Zoeplankton · 06/03/2012 09:11

Oh crap! Forgot midgetm! Good luck, lady - knock 'em dead!

Midgetm · 06/03/2012 09:14

Thanks ZoeP. Or at least try not to fart in their presence.

HeeHeeHeeBum · 06/03/2012 09:19

Another one here with bad skin! Mine is not great usually anyway but definitely thinks it's teenaged again.
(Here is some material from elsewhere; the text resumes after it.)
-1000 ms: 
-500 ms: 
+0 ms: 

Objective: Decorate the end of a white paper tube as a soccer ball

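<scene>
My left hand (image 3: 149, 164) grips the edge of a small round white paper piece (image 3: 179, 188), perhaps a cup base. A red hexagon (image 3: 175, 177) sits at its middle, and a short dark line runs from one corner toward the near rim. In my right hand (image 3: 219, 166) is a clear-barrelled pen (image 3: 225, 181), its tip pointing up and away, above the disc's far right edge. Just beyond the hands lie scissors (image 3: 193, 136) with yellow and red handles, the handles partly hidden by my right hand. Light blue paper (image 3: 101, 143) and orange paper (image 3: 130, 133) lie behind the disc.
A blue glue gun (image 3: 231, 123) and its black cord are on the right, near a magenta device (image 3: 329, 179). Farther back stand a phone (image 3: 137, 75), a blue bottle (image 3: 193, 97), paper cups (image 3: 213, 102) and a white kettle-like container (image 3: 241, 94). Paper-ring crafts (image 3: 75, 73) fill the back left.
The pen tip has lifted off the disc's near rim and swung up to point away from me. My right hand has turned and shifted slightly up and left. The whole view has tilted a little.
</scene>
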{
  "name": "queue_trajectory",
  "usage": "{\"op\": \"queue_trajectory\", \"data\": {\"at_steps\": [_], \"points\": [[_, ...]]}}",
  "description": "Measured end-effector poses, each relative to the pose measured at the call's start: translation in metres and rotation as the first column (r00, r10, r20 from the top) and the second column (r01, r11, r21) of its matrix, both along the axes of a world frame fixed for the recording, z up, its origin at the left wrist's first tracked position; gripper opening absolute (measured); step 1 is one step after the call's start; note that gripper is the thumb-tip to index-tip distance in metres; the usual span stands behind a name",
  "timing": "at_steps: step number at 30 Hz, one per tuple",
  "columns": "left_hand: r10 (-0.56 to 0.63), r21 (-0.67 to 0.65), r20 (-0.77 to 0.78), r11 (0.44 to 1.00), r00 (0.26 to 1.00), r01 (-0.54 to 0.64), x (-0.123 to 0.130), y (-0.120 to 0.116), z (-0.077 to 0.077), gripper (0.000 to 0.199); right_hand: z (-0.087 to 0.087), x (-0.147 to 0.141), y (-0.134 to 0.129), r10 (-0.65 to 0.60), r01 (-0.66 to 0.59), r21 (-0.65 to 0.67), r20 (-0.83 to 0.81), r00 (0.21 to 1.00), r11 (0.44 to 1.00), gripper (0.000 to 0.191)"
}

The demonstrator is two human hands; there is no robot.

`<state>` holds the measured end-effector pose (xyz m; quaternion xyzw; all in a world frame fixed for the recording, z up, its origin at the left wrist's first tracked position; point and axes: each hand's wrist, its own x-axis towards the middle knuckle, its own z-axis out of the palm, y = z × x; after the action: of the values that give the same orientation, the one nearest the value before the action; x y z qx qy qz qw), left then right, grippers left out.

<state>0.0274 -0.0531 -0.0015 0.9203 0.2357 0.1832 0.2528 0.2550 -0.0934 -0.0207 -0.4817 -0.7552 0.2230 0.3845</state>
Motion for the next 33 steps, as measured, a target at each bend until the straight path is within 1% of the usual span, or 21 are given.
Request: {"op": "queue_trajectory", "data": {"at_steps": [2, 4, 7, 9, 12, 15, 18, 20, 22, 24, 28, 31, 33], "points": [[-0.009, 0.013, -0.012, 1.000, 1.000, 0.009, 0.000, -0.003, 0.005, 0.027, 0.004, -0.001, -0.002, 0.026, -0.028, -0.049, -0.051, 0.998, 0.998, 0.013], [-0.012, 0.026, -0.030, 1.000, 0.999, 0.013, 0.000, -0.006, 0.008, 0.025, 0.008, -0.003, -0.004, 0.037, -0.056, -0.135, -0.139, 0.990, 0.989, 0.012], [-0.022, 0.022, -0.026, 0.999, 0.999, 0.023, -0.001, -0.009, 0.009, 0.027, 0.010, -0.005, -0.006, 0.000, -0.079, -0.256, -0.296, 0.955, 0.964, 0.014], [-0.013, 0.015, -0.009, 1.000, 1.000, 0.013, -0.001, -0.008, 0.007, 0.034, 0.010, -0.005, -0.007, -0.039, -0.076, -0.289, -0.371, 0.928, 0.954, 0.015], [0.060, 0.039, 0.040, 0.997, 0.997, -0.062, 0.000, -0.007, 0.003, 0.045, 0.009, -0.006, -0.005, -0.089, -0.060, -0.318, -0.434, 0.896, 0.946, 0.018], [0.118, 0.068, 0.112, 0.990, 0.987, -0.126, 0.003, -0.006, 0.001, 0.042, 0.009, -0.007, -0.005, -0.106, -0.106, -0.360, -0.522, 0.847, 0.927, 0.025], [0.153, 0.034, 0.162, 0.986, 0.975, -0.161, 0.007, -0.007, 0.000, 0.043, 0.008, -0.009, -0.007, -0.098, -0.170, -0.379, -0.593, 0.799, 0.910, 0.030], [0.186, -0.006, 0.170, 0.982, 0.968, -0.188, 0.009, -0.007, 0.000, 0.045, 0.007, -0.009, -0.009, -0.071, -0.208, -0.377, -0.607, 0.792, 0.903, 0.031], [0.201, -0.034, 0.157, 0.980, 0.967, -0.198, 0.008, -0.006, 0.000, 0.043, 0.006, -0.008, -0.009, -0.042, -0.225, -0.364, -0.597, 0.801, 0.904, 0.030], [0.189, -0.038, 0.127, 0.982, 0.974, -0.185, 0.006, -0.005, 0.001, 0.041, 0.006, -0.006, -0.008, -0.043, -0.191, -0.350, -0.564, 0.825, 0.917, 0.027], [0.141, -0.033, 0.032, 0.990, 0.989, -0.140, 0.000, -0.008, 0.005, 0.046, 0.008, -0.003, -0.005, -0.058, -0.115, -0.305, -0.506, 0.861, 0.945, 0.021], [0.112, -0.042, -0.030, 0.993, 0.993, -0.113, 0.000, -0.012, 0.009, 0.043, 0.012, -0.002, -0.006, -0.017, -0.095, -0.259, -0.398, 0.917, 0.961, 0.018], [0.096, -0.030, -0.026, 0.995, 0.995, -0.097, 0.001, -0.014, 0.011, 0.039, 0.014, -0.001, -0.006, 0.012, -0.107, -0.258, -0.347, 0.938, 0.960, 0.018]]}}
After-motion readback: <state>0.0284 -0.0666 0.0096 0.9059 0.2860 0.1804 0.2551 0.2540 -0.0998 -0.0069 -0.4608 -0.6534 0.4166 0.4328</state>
HeeHeeHeeBum · 06/03/2012 09:20

Good luck midgetm!

MickeyTheShortOne · 06/03/2012 09:20

Good luck Midgetm!! x

marvellousmarie · 06/03/2012 09:39

Good luck midgetm! Just be yourself because you sound great Wink

Right I'm off to bed! Pooped! I just did a big strainy poo too and bled a bit again! I must get some laxatives! I'm worried I will push out the new bean!!!! ConfusedSad

Have a good day everyone! X

DameFlatYouLent · 06/03/2012 10:17

Good luck midgetm! marie try having some prunes or apricots every now and then...keep me reg'lar Wink

To all those feeling down - I can totally relate. Pregnancy hormones have a lot to answer for - it's like all the excitement is washed away by them and they paint reality with bleak colours. In my experience. I'm struggling to get the get-up-and-go to go out and do things with DS which can be a total downward spiral. I'm also petrified about how on earth I'm going to cope with 2 under 2. Like, how will I have a shower?? Will I sleep ever again? How on earth will I manage to feed them both?!

It doesn't help that I'm sick and knackered, and every time I get up to go for a wee in the night I wake up DS (he is the world's WORST sleeper, gahh. This one HAS to be better). It makes nighttime wees so stressful and then I can't sleep afterwards. [mega self-pity emoticon]
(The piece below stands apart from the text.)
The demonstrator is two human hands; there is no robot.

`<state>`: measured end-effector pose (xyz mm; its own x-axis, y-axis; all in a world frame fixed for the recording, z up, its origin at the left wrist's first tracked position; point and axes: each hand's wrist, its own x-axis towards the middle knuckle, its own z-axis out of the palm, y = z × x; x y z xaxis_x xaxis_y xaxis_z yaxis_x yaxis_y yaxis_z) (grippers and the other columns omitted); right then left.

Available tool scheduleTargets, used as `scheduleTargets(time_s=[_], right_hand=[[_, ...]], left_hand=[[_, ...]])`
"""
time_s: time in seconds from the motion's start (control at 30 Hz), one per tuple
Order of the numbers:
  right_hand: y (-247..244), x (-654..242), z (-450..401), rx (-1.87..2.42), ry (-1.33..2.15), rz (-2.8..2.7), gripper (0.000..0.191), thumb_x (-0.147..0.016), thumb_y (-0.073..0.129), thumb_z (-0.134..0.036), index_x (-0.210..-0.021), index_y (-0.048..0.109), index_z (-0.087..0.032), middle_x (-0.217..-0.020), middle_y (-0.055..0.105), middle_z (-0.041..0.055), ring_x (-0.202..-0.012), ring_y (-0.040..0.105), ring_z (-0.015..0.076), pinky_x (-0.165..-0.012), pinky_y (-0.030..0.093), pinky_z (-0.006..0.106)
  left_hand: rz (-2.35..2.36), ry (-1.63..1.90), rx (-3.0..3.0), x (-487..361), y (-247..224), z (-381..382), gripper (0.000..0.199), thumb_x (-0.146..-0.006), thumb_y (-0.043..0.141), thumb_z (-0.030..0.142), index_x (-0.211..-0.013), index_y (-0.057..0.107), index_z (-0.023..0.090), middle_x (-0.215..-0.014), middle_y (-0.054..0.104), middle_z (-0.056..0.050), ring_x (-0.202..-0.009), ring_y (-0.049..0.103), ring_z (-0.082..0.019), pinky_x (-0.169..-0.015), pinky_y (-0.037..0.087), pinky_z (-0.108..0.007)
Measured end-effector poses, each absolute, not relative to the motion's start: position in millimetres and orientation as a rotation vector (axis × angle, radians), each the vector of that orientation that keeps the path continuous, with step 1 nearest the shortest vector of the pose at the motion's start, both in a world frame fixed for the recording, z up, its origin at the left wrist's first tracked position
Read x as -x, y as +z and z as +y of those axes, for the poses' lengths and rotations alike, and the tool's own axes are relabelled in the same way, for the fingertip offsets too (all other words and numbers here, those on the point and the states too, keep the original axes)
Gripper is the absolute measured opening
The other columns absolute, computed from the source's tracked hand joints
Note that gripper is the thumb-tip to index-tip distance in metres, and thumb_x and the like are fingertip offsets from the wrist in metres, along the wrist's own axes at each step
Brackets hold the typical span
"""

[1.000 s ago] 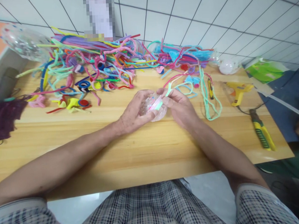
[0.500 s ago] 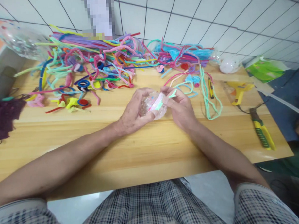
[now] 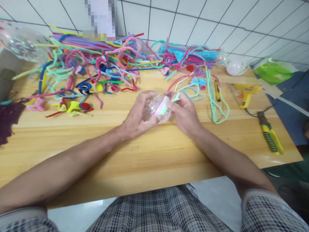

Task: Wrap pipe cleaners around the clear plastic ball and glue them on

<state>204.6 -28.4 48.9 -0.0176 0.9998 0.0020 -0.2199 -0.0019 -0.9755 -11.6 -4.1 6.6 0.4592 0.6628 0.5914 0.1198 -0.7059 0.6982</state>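
Note:
Over the middle of the wooden table, my left hand [image 3: 135,118] is closed around a clear, crinkled ball with coloured specks [image 3: 151,107]. It looks like a small confetti balloon, though part of it is hidden by the fingers. A shiny iridescent strip [image 3: 163,108] lies across the ball's right side. My right hand [image 3: 186,111] pinches that strip between thumb and fingers, and its green-tinted end pokes out above the thumb. Both hands are close together, with the ball and strip between them.
Many bent pipe cleaners [image 3: 92,64] are heaped along the back. On the right are a mint pipe cleaner loop [image 3: 212,107], a utility knife [image 3: 217,90], a yellow glue gun [image 3: 247,92] with a cord, and green-yellow pliers [image 3: 270,135]. Confetti balloons [image 3: 21,41] stand at back left.
My right hand has shifted very slightly left, with the strip still pinched. The left hand keeps its hold on the ball almost unmoved.

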Motion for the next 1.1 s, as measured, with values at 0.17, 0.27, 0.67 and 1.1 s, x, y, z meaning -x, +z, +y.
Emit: scheduleTargets(time_s=[0.17, 0.27, 0.67, 1.1], right_hand=[[47, -206, -28, 1.045, 1.3, -1.058, 0.052, -0.07, 0.107, -0.056, -0.088, 0.066, -0.029, -0.131, 0.078, -0.0004, -0.107, 0.069, 0.0179, -0.09, 0.062, 0.031], [46, -205, -27, 1.065, 1.274, -1.077, 0.052, -0.073, 0.104, -0.058, -0.088, 0.064, -0.029, -0.132, 0.077, 0.0003, -0.109, 0.07, 0.0193, -0.092, 0.062, 0.033], [55, -214, -23, 1.004, 1.363, -1.147, 0.04, -0.078, 0.102, -0.056, -0.087, 0.075, -0.028, -0.123, 0.08, 0.0, -0.099, 0.067, 0.0168, -0.089, 0.057, 0.031], [54, -216, -21, 1.017, 1.267, -1.21, 0.052, -0.073, 0.105, -0.064, -0.077, 0.068, -0.028, -0.131, 0.077, 0.0022, -0.129, 0.07, 0.0245, -0.115, 0.058, 0.041]], left_hand=[[0.673, 1.157, -2.119, 12, 8, -3, 0.073, -0.104, 0.074, 0.057, -0.165, 0.046, 0.03, -0.16, 0.058, -0.017, -0.154, 0.058, -0.035, -0.133, 0.051, -0.057], [0.674, 1.142, -2.127, 12, 12, -2, 0.078, -0.1, 0.079, 0.062, -0.163, 0.048, 0.029, -0.161, 0.059, -0.017, -0.153, 0.059, -0.038, -0.132, 0.051, -0.06], [0.852, 1.127, -2.006, 9, 19, -11, 0.065, -0.102, 0.078, 0.052, -0.156, 0.057, 0.022, -0.154, 0.068, -0.016, -0.144, 0.068, -0.033, -0.127, 0.057, -0.052], [0.766, 1.163, -2.041, 10, 21, -11, 0.066, -0.099, 0.08, 0.047, -0.156, 0.053, 0.026, -0.154, 0.065, -0.014, -0.144, 0.067, -0.032, -0.127, 0.057, -0.052]])
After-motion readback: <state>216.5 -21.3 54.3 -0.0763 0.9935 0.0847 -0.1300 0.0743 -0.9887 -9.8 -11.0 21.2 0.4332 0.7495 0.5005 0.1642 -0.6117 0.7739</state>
I was supposed to be going to a group to sing nursery rhymes this morning (er, just to be clear, with DS) but DS woke at 6 so he was too tired to go. So I'm sitting here on MN while he naps, and really I should be getting some kip cos DH is away and I sleep really badly when he's not around - I have this weird paranoia that I won't wake up when DS does (which has never happened). Stupid uncontrollable subconscious. I don't want to be a zombie at work tomorrow [super massive mega self-pity emoticon]
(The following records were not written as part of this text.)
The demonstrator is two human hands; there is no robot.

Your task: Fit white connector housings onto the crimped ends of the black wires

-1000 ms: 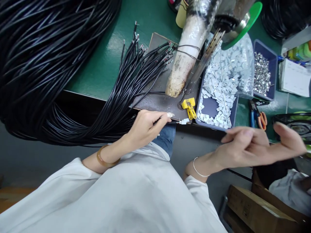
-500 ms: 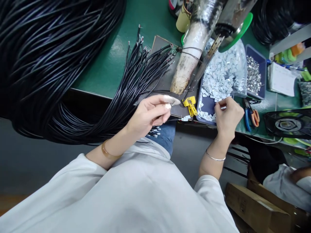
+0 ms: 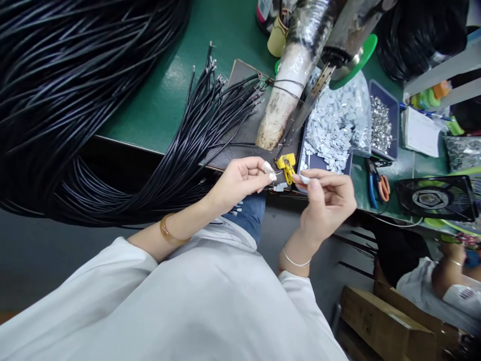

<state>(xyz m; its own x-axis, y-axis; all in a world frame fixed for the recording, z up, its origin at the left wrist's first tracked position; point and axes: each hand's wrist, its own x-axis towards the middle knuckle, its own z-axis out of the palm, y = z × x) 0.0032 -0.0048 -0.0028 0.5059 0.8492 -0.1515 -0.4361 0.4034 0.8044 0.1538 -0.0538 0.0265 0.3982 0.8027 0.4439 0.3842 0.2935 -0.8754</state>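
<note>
My left hand (image 3: pixel 244 180) is closed in a pinch, with white wrapping on its thumb and forefinger tips. A thin wire end (image 3: pixel 278 173) pokes out past those fingertips; most of it is hidden in the hand. Facing it, my right hand (image 3: pixel 327 198) pinches a small white connector housing (image 3: pixel 304 179) between thumb and forefinger. Just beyond the gap between the hands is a yellow clip-like part (image 3: pixel 287 165). Several white housings (image 3: pixel 280 187) lie at the bench edge below it. A blue tray (image 3: pixel 317 162) holds a heap of similar white pieces (image 3: pixel 330 135) behind my right hand.
Black cables (image 3: pixel 203 125) spread over the bench left of a wrapped machine column (image 3: pixel 280 108). To the right are a bin of metal parts (image 3: pixel 381 123), pliers (image 3: pixel 378 185) and a fan (image 3: pixel 436 198). A co-worker's arm (image 3: pixel 447 271) shows at lower right, above a cardboard box (image 3: pixel 387 321).
My right hand has left the tray and come left, close to my left hand, with a white housing in its pinch. The left hand has turned slightly, and the whole view has shifted a little.
</note>
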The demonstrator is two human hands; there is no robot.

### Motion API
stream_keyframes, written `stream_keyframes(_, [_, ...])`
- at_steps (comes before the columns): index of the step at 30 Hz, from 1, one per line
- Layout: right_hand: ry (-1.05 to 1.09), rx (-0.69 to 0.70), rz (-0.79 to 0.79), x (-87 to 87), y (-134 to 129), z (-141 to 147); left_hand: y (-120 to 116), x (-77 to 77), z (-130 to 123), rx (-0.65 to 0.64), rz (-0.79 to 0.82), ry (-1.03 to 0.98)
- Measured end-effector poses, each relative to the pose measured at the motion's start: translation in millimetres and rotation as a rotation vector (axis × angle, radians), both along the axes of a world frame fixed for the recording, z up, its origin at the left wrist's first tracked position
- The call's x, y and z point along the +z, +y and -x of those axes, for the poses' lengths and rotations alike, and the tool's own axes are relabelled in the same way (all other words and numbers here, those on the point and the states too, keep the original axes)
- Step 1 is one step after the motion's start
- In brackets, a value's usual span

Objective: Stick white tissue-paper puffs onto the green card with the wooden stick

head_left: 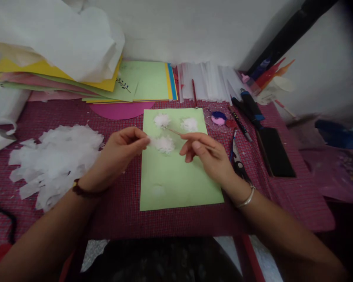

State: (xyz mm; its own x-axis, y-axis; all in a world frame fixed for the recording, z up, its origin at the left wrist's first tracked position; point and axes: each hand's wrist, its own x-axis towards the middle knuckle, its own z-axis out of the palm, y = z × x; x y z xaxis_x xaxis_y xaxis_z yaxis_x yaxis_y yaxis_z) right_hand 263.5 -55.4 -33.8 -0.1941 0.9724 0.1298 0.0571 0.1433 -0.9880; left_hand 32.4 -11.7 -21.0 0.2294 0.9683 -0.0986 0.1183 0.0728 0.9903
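Note:
A light green sheet of paper (179, 176) lies before me. Three fluffy white paper tufts, such as the lower one (164, 145), sit on its upper half, and a faint pale round patch (158, 190) shows near the bottom left. My left hand (125, 149) is at the sheet's left edge, thumb and forefinger pinched on a small piece of white tissue paper (151, 141). Over the right half, my right hand (207, 154) grips a thin wooden stick (174, 132). The stick's tip points at the upper left tuft.
A heap of white paper pieces (59, 160) lies left. Coloured sheets (150, 80) and white strips (208, 82) line the back. On the right are a paint palette (218, 118), a marker (241, 124), scissors (238, 162) and a dark phone-like slab (275, 152).

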Motion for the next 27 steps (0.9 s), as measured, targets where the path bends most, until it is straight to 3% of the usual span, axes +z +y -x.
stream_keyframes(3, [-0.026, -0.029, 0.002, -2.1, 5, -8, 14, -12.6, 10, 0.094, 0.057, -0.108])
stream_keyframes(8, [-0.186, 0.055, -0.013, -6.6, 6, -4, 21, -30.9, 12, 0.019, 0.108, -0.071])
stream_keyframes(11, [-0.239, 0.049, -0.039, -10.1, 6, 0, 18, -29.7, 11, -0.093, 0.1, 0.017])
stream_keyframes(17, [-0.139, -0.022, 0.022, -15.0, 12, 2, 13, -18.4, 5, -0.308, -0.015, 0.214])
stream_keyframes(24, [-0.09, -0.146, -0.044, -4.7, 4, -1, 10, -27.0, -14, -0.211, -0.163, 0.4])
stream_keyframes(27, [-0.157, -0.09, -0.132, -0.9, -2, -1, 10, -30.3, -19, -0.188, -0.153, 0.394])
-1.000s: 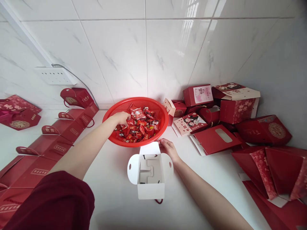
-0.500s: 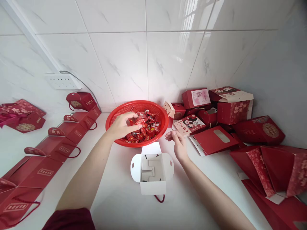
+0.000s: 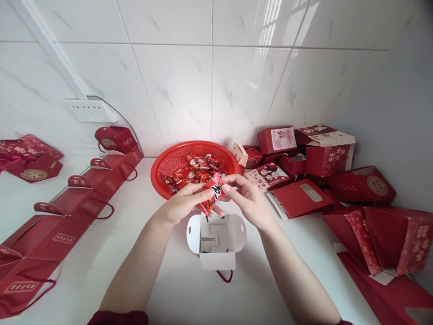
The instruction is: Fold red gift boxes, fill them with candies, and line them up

squidkid · 06/03/2012 10:29

Got my first scan date for 21st March when I'll be 12+3 by my dates!!

So excited!!

Am I the only person on here who hasn't had a scan yet?

bella2012 · 06/03/2012 10:33

good luck midgetm fx for you!

Inspiring post zoe and well done for turning everything around for yourself? Gosh you are all so amazing! My life feels so boring in comparison!

bettybat I think we can all identify with the feelings you describe, it is such a leap into the dark, even the second time. You mentioned worrying about having a winter baby and I have got to say it can be really nice timing in a lot of ways. My ds is an october baby and we had one of the happiest winters ever snuggled up together and enjoying the winter festivities without the stress of work. Usually I get all miserable in winter but there was so much to occupy me that I remember feeling really happy and cosy with my boy. And then we had a great summer, timed with him learning to walk in the garden and grub about on his little chubby legs. Lush! Ah...remembering all that has cheered me up and reminded me quite what all this sickness and emotional madness is all for!

I am still poorly and still having nasty cramps so lovely midwife has referred me for an early scan in the morning. Only one more day then I can know for sure that our wee bean is ok in there...

londonlivvy · 06/03/2012 10:47

I'm six weeks in and feeling absolutely foul - really nauseous, exhausted, grumpy, irrational and just want to hide under my duvet until end October. UGH. Glad to see I'm not the only one finding it tricky and not feeling the joy.

I feel particularly bad to not be feeling delighted as my best friend is currently doing the IVF thing and is despairing at potentially never getting to be a mum - so feels churlish to be protesting at not loving being it. (if that makes sense).

HeeHeeHeeBum · 06/03/2012 11:00

Ok, I'm starting to worry. I've had very mild discomfort since last night, sort of like cramps. I had put it down to constipation. I just went to the toilet and there was blood. I've had this a few times but it was more than before. I don't know what to do! How much blood should there be before I go to the hospital? Sorry if I'm not making sense, I feel a bit shaky :( It doesn't help that I'm at work.